7. Mr. Bhatt has further submitted that there is no dispute about the fact that substantial question of law does arise which requires certificate of fitness by this Court. In support of his submission he relied on six judgments delivered by different High Courts wherein contrary view is taken by those High Courts. These cases are as under:

(1) B.M. Parmar, Development Officer of LIC v. CIT ;

(2) CIT v. P. Arangaswamy and Ors. : [2000]242ITR563(Mad) ;

(3) CIT v. M.D. Patil : [1998]229ITR71(KAR) :

(4) CIT v. E.A. Rqjendran : [1999]235ITR514(Mad) ;

(5) CIT v. B. Chinnaiah and Ors. : [1995]214ITR368(AP) ;

(6) CIT v. Sri Anil Singh (1995) 215 ITR 224.

He has, therefore, submitted that the matter is required to be considered by the apex Court and hence certificate of fitness should be granted by this Court.

8. Mr. S.N. Divatia, learned Counsel appearing for the respondent on the other hand has submitted that the common Judgment has been rendered by this Court in six different cases and only in the case of the present assessee, MCA is filed by the applicant Revenue seeking leave to appeal to the Supreme Court. He has therefore submitted that the assessee has been singled out. He has placed reliance on the decision of the Supreme Court in the case of Union of India and Ors. v. Kaumudini Narayan Dalal and Anr. (supra). He has further relied on the decision of the Supreme Court in the case of Asstt. CIT v. Surat City Gymkhana (2008) 216 CTR (SC) 23 : (2008) 300 ITR 214 wherein while dismissing the appeal filed by the Revenue the Hon'ble Supreme Court held that the questions raised in the appeals are covered by the decision of the Gujarat High Court in the case of Hiralal Bhagwati v. CIT : [2000]246ITR188(Guj) and the Revenue did not challenge the correctness of the said judgment before the Supreme Court.

9. Mr. Divatia has further submitted that even as per the provision contained in Section 268A of the Act, the applicant's case is covered by Sub-section (1). Section 268A(1) says that the Board may, from time to time, issue orders, instructions or directions to other IT authorities, fixing such monetary limits as it may deem fit, for the purpose of regulating filing of appeal or application for reference by any IT authority under the provisions of this chapter.

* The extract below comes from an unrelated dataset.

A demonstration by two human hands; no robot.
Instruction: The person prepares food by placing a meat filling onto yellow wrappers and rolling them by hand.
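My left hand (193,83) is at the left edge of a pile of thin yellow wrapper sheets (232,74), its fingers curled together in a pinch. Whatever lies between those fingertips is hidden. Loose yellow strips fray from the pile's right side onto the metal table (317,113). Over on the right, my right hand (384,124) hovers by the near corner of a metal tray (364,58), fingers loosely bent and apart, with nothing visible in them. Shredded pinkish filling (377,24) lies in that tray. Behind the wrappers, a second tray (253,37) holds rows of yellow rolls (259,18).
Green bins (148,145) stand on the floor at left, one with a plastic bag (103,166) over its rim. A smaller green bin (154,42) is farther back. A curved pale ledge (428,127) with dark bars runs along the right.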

So far as present assessee's case is concerned, tax effect in each of the three years is very low and is below the monetary limit prescribed by the Board and in this view of the matter apart from the fact whether MCA/SLP is filed by the Revenue in any other case, as per the Board's instructions no MCA could have been filed in assessee's case, looking to the tax effect being very low.

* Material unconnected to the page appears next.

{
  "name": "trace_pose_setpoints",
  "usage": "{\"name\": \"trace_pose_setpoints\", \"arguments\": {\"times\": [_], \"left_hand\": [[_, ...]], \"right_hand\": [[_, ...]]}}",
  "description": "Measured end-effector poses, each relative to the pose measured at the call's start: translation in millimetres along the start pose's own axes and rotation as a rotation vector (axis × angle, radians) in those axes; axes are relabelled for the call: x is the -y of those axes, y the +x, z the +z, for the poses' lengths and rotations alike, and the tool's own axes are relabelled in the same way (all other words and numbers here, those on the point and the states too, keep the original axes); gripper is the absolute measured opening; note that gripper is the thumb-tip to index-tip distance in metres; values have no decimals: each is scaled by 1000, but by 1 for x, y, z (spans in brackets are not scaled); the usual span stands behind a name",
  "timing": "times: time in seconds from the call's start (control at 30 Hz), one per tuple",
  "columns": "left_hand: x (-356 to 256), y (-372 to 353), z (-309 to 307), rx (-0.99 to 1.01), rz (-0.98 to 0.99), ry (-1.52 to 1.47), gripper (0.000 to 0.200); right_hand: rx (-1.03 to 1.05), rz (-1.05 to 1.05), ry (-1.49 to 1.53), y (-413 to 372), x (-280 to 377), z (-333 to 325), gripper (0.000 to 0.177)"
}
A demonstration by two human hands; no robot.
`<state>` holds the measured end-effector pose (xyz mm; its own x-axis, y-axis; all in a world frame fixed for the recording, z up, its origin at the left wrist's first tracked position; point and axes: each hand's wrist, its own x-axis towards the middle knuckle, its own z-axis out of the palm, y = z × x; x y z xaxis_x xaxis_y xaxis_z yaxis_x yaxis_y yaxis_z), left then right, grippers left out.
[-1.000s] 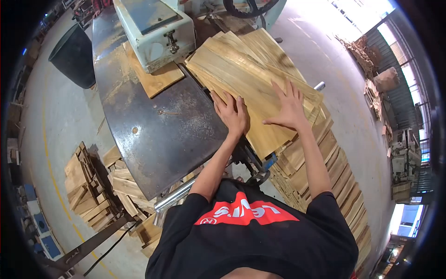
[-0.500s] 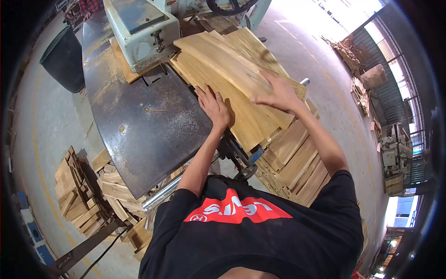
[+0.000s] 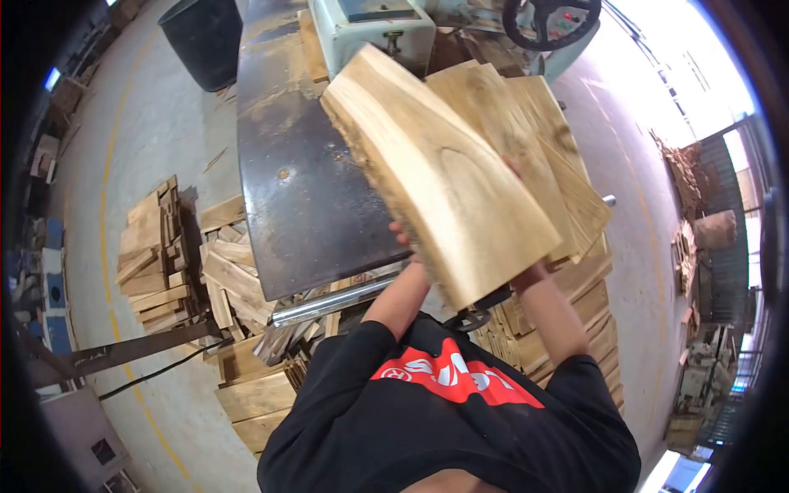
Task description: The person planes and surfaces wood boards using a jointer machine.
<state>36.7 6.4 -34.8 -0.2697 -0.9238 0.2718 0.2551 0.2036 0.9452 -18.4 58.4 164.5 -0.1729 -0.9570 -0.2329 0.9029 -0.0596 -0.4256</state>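
A wide wooden board [image 3: 452,185] with a rough, bark-like left edge is lifted and tilted in front of me. My left hand [image 3: 400,235] grips its rough left edge, a few fingertips showing and the rest behind the wood. My right hand [image 3: 530,275] is mostly hidden under the board's right side, with only fingertips and the wrist in sight; it is closed on that edge. Behind the board, several more wooden boards [image 3: 526,123] lie stacked beside the dark metal machine table [image 3: 312,222].
The pale green machine housing [image 3: 374,37] and a black handwheel [image 3: 549,20] stand at the far side. A dark bin [image 3: 201,45] is at upper left. Wood offcuts [image 3: 152,246] are piled at left, beyond a metal roller [image 3: 329,302]. More boards [image 3: 592,320] are stacked at right.
Both hands have taken hold of a board and raised it off the stack toward me. Before, the left hand rested flat at the stack's edge. The view has shifted too.
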Motion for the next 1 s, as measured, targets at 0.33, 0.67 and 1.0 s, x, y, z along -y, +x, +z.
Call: {"name": "trace_pose_setpoints", "arguments": {"times": [0.33, 0.67, 1.0], "left_hand": [[-43, 70, 47, 159, 44, 540, 88], [-38, 67, 51, 84, 108, 536, 81], [-35, 67, 50, 100, 131, 578, 81]], "right_hand": [[-138, 68, -45, 51, -133, -56, 55], [-225, 110, -943, 102, -163, -40, 45], [466, -426, -2282, 169, -245, 10, 98]]}}
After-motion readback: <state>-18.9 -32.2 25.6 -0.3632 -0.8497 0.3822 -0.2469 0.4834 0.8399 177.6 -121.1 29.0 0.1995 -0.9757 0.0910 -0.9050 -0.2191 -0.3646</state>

10. Considering the rival submissions of the parties and considering the authorities relied upon by the learned Counsel appearing for the respective parties, we are of the view that even if it is assumed that substantial question of law may arise, looking to the facts of this particular case and considering that low tax effect Involved and further considering the Board's 'instructions' for the purpose of filing appeal or application, we do not think it just and proper to grant certificate of fitness in the present case. Section 268A of the Act does not render any assistance to the Revenue in the present case.

11. Accordingly, the application for leave to appeal filed by the Revenue deserves to be rejected. It is accordingly rejected.